Рейх. Воспоминания о немецком плене, 1942–1945 - Георгий Николаевич Сатиров
Шрифт:
Интервал:
Закладка:
В одной камере со мной Мишка Николаев, Петро Ткаченко, Никита Федорович, Саша Романов, Миша Кувардин. Словом, все старые друзья из фестхалле. В соседней камере Борис Силаков и матрос Жорж. Да, и наш старший полицай очутился в тюрьме. Не знаю настоящей причины его ареста, но мне передавали следующую версию: кто-то донес на Жоржа, что он военный моряк и чекист. Жоржа взяли в гештапо, допрашивали в застенке, били. Он выдал Сашу Романова и Мишу Кувардина: первый, дескать, красный партизан, а второй — офицер-танкист, и оба готовили побег, занимаясь саботажем и вредительством. Так матрос Жорж потащил за собой в тюрьму хороших ребят.
Кувардина трижды пытали в гештапо. Он ни в чем не признался и никого не выдал. После третьего допроса Мишу принесли из гештапо на носилках.
Дни нашей жизни тягучи и однообразны. В 5 часов утра с громом раздвигается железная решетка отсека, раздаются гулкие шаги калифактора (помощник вахтмайстера, назначаемый из заключенных). Затем отпираются железные двери камер, а минуты две спустя откидывается и тяжелая щеколда. Не входя в камеру, калифактор громогласно командует:
— Кибель раус![701]
Тут медлить нельзя, если не хочешь получить в ухо. Раз ты стоишь возле окна, хватай парашу и мигом вылетай с ней из камеры. Упаси боже споткнуться, выпустить из рук парашу, выплеснуть из нее жижу. А коль прольешь содержимое кибеля, жди по евангельской притче удара в другое ухо.
Минуты через две параши снова вносятся в камеру, и дверная щеколда опускается. Вооружившись тряпьем, приступаем к уборке помещения. Вот Мишка Николаев клочьями своей единственной рубахи собирает с пола разлившуюся мочу, Саша Романов надраивает портянкой окно, Петро Ткаченко собственной спиной и дупой смахивает пыль со стен, а поляк Ежик (а по-русски Юрий) голыми руками наводит блеск на электропатрон, из которого вывинчена лампочка, на абажур, на прочую металлическую арматуру.

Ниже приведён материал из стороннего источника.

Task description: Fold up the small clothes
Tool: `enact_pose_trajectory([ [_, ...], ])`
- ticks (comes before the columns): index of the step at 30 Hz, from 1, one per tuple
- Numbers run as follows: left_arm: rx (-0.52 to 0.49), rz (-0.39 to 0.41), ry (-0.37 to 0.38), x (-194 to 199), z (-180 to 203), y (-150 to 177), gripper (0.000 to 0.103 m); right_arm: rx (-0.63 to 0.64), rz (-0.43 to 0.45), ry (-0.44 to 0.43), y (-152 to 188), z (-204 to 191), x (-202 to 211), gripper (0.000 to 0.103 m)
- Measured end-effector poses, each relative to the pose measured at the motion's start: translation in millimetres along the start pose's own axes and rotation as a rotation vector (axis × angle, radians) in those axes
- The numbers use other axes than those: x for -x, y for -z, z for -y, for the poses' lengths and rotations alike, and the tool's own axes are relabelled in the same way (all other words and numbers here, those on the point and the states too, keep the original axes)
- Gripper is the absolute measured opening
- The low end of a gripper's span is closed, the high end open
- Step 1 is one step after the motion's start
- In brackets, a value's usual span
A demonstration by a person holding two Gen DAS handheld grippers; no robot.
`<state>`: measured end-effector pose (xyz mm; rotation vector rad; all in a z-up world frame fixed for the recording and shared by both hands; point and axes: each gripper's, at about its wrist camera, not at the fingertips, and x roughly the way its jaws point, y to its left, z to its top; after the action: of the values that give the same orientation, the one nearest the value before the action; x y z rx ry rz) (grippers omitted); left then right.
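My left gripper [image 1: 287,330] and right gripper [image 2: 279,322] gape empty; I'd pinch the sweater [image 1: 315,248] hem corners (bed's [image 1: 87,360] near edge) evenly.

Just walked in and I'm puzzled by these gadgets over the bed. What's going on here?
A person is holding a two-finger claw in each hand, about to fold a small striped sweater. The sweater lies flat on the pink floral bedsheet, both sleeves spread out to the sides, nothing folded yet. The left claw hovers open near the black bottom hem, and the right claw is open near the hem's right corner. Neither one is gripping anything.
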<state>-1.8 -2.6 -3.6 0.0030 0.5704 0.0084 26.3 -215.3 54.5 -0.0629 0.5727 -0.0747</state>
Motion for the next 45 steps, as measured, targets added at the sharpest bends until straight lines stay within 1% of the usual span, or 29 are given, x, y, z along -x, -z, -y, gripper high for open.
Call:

В 5 часов 10 минут в камеру входит вахтмайстер из почтенного возраста эсдэковцев. Мы стоим навытяжку, выстроившись «драй-унд-драй». Для начала, вместо утреннего приветствия, он пускает кровь 3–4 пленягам. Поводов у него много: этот чересчур уж смело глядит на начальство; тот, наоборот, слишком съежился от боязни; третий не прижал к бедрам выпрямленных пальцев, как требует немецкий устав.
Пересчитав нас пальцем, вахтмайстер нюхает воздух: не пахнет ли куревом, не баловались ли мы втайне табачком? Конечно, баловались, и притом без зазрения совести. Но к утру камера успела проветриться, так как форточка была открыта всю ночь. Кроме того, наши немытые тела и пропитанный уриной пол излучают такой бьющий в нос аромат, который буквально душит запах самого крепкого табака.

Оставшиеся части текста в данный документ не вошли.